Главный вопрос, которым не мог не задаться начинающий автор, касался выбора языка. С раннего детства Конрад говорил по-польски и по-французски, и хотя всегда отрицал, что знает русский, в это верится с трудом, поскольку он провел пять лет в Вологде и Чернигове, а его отец, учившийся в Санкт-Петербурге, не мог не владеть русским хотя бы в минимальном объеме. Английский, скорее всего, был четвертым языком писателя – языком его трудовой жизни, страны, которую он избрал в качестве второй родины, и литературы, по большей части прочитанной им во взрослом возрасте. И все же в конце дней он пришел к мысли, что совершил единственно возможный выбор:
Способность писать по-английски была для меня столь же естественна, как любой другой навык, с которым я мог бы родиться на свет... мне выпало быть избранником духа языка, который, едва я перестал лепетать и запинаться, превратил меня в свою собственность, да так властно, что сами его идиомы, как я искренне верю, оказали прямое воздействие на мой темперамент и сформировали мой к тому времени еще податливый характер.

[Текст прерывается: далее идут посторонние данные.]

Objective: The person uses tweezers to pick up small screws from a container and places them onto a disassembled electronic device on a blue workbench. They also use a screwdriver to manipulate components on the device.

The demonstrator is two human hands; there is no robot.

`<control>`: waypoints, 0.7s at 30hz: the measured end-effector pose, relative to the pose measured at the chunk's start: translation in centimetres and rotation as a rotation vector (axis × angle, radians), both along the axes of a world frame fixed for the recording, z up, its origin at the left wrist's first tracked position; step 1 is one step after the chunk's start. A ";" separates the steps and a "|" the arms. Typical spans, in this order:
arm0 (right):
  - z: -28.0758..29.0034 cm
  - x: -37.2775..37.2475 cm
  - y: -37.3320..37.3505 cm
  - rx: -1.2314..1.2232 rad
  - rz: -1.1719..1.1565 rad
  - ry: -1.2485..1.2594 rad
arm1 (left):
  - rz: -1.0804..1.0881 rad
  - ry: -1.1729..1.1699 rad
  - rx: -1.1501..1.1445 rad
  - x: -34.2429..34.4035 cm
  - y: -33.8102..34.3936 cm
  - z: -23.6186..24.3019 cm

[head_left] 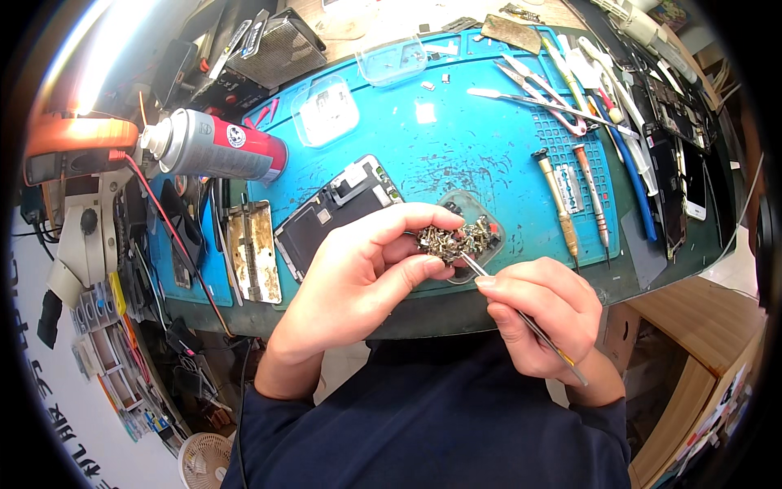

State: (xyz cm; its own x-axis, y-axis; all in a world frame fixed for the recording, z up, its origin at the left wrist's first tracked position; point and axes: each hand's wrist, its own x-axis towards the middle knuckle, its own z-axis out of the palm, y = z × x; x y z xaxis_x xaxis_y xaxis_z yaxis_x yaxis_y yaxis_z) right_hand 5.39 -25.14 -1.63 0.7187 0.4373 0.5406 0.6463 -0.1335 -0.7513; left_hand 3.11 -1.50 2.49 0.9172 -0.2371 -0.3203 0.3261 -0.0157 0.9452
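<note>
Left hand (358,277): my fingers close on a clump of small screws (453,240), above the worktop's near edge.
Right hand (542,314): pinches tweezers (521,314); tips touch the clump.

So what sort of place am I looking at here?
Most likely a phone repair bench. A blue work mat carries an opened phone, screwdrivers and tweezers. The left hand holds a clump of tiny screws, and the right hand picks at it with tweezers.
</note>
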 end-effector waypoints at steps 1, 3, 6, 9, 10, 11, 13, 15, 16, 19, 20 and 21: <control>0.0 0.0 0.0 0.000 -0.003 0.002 | -0.005 0.000 0.011 0.0 0.1 0.0; 0.1 0.0 0.0 0.003 -0.007 0.007 | -0.006 -0.001 0.016 0.0 0.1 0.0; 0.1 -0.1 -0.1 0.006 -0.010 0.010 | 0.005 0.001 -0.002 -0.1 0.0 0.2; 0.0 -0.1 -0.1 0.003 -0.016 0.012 | 0.004 0.004 -0.009 -0.1 0.0 0.2; 0.1 -0.1 -0.1 0.003 -0.016 0.013 | 0.002 0.003 -0.005 -0.1 0.0 0.1; 0.1 -0.1 -0.1 0.002 -0.016 0.013 | -0.001 0.002 0.000 -0.1 0.0 0.1; 0.1 -0.1 -0.1 0.001 -0.017 0.012 | 0.002 0.003 -0.002 -0.2 0.1 0.1; 0.1 -0.1 -0.1 0.001 -0.018 0.009 | 0.005 0.002 -0.005 -0.2 0.0 0.1; 0.0 -0.1 -0.2 0.001 -0.018 0.009 | 0.006 0.000 -0.007 -0.2 0.0 0.1; 0.0 -0.1 -0.2 0.001 -0.019 0.007 | 0.011 0.004 -0.020 -0.2 0.0 0.1; 0.0 -0.1 -0.2 0.002 -0.019 0.006 | 0.013 0.008 -0.026 -0.2 0.0 0.1; -0.1 -0.1 -0.2 0.003 -0.019 0.005 | 0.016 0.002 -0.036 -0.2 0.0 0.1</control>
State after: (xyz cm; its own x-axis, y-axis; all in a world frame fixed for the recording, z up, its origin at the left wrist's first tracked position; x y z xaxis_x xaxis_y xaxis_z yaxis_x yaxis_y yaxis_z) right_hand 5.29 -25.31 -1.68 0.7295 0.4217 0.5385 0.6400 -0.1431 -0.7549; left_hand 2.91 -1.54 2.61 0.9202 -0.2338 -0.3140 0.3282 0.0234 0.9443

Даже если это было и так, писать по-английски оказалось непросто. Конрад говорил о том, каких мук ему стоило добиться точности в передаче мыслей. Друзьям и редакторам, читавшим его ранние романы, пришлось вносить в них множество мелких поправок и изменений; позже они вынуждены были действовать более осторожно, потому что он уверовал, что овладел английским в совершенстве! При этом его пунктуация всегда оставалась очень необычной. В определенном смысле Конрад недооценил собственные достижения. Он не просто был избран духом английского языка — он изменил его и приспособил к своему мощному поэтическому видению мира. Внимательный английский читатель непременно заметит, что этот автор говорит и пишет как иностранец, однако Конрад в высшей степени сознательно пользовался всем богатством английского словаря, подбирая изумительно точные обороты, поражающие прежде всего свой оригинальностью. Когда же он все-таки прибегал к идиомам, то делал это как-то излишне старательно, словно был не до конца уверен в производимом эффекте. Но когда он писал со всей присущей ему провидческой мощью, он подчинял себе язык, заставлял его расширяться и выходить за привычные пределы.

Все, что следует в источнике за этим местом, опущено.